WHAT YOU SHOULD DO:
Look in the data below for the line that has "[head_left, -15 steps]", then print exactly every line from there through the line that has "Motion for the", leaving pictures out.

EXERCISE DATA:

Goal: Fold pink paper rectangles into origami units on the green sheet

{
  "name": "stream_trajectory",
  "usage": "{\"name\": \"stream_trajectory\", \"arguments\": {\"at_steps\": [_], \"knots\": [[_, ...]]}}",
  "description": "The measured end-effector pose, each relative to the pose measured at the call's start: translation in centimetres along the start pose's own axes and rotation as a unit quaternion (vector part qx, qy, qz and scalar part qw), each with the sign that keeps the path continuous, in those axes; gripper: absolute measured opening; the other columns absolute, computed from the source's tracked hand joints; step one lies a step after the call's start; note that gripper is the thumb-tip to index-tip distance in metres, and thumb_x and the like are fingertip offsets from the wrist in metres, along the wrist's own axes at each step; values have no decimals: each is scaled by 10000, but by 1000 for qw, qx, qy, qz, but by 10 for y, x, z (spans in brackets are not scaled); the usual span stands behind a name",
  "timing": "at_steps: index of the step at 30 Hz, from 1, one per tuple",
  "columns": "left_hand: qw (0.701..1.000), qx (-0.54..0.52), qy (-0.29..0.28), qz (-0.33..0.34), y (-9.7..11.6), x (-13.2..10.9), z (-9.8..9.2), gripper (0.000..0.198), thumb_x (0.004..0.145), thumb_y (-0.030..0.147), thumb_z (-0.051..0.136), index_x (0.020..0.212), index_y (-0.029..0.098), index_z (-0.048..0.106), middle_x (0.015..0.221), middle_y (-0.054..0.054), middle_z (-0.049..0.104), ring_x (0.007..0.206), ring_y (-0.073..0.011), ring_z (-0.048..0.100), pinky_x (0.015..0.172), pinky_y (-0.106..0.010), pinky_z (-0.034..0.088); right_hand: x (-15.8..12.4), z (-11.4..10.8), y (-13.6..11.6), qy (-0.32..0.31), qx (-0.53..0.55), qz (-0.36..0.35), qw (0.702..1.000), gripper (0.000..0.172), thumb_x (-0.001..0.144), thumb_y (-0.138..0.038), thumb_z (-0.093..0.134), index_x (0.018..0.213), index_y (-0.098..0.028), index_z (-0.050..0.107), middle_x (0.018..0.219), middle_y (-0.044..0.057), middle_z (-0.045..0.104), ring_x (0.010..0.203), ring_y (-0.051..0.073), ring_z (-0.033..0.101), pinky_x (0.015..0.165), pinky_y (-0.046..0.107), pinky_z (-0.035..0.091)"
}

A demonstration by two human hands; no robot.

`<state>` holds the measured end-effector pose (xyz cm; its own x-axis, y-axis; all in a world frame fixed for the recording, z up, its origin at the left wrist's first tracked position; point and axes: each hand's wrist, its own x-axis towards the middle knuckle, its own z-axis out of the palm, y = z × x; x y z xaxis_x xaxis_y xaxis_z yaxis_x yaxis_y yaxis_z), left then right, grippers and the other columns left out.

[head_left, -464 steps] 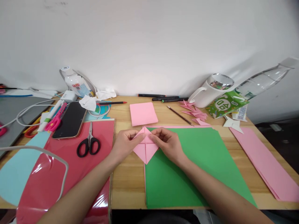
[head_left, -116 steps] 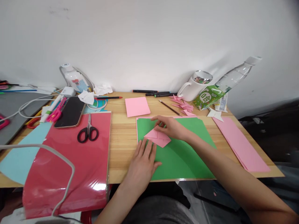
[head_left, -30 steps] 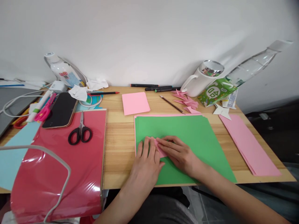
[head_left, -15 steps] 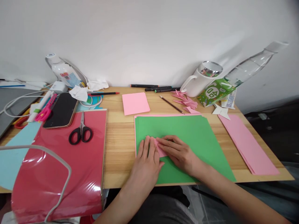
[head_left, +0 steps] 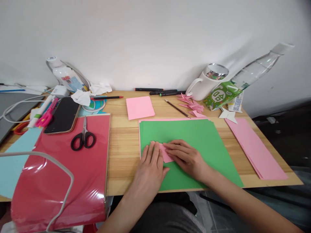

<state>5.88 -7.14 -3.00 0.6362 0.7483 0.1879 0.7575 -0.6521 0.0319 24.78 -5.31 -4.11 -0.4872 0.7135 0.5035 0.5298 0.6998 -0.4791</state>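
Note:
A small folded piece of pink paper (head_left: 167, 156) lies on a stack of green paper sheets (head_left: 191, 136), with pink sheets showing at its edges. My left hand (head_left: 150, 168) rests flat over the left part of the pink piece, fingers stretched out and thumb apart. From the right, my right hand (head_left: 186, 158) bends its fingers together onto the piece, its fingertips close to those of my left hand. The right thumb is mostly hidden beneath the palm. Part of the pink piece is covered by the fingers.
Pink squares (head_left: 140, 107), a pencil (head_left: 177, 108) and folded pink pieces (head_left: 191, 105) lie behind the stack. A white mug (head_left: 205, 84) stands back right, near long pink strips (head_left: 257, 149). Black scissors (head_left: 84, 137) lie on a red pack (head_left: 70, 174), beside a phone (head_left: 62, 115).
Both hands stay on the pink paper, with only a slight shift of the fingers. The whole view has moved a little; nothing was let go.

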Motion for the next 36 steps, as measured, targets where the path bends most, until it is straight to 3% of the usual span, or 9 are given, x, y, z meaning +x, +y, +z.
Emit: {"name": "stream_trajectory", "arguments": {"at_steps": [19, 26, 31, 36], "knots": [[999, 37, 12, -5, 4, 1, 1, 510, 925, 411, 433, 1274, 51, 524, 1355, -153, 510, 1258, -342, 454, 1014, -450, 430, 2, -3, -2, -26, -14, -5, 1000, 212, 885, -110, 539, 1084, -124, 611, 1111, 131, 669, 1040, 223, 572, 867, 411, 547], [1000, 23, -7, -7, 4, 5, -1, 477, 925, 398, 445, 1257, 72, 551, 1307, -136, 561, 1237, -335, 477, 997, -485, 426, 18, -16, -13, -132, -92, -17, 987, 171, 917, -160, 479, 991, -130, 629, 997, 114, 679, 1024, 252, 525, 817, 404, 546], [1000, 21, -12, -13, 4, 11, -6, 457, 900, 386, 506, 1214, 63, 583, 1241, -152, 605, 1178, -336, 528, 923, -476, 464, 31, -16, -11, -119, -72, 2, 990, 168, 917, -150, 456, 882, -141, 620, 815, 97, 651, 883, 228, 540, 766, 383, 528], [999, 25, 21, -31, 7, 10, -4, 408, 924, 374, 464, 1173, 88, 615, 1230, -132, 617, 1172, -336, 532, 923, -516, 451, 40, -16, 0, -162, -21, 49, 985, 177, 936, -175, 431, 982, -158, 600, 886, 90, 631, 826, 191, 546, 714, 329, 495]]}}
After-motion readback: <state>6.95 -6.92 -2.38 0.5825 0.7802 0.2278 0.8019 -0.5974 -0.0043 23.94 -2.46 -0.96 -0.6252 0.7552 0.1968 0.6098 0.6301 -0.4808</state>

TASK RESPONSE:
[head_left, -15 steps] 
[head_left, +0 steps] 

<state>5.88 -7.14 -3.00 0.6362 0.7483 0.1879 0.7575 -0.6521 0.0319 24.78 -5.31 -4.11 -0.4872 0.7135 0.5035 0.5298 0.6998 -0.4791</state>
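Note:
A small folded piece of pink paper (head_left: 167, 156) lies on a stack of green paper sheets (head_left: 191, 136), with pink sheets showing at its edges. My left hand (head_left: 150, 168) rests flat over the left part of the pink piece, fingers stretched out and thumb apart. From the right, my right hand (head_left: 186, 158) bends its fingers together onto the piece, its fingertips close to those of my left hand. The right thumb is mostly hidden beneath the palm. Part of the pink piece is covered by the fingers.
Pink squares (head_left: 140, 107), a pencil (head_left: 177, 108) and folded pink pieces (head_left: 191, 105) lie behind the stack. A white mug (head_left: 205, 84) stands back right, near long pink strips (head_left: 257, 149). Black scissors (head_left: 84, 137) lie on a red pack (head_left: 70, 174), beside a phone (head_left: 62, 115).
Both hands stay on the pink paper, with only a slight shift of the fingers. The whole view has moved a little; nothing was let go.
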
Motion for the next 36 steps, as measured, targets where the path bends most, until it is straight to 3% of the usual span, or 9 are given, x, y, z meaning +x, +y, +z.

Besides this answer, nothing more is needed.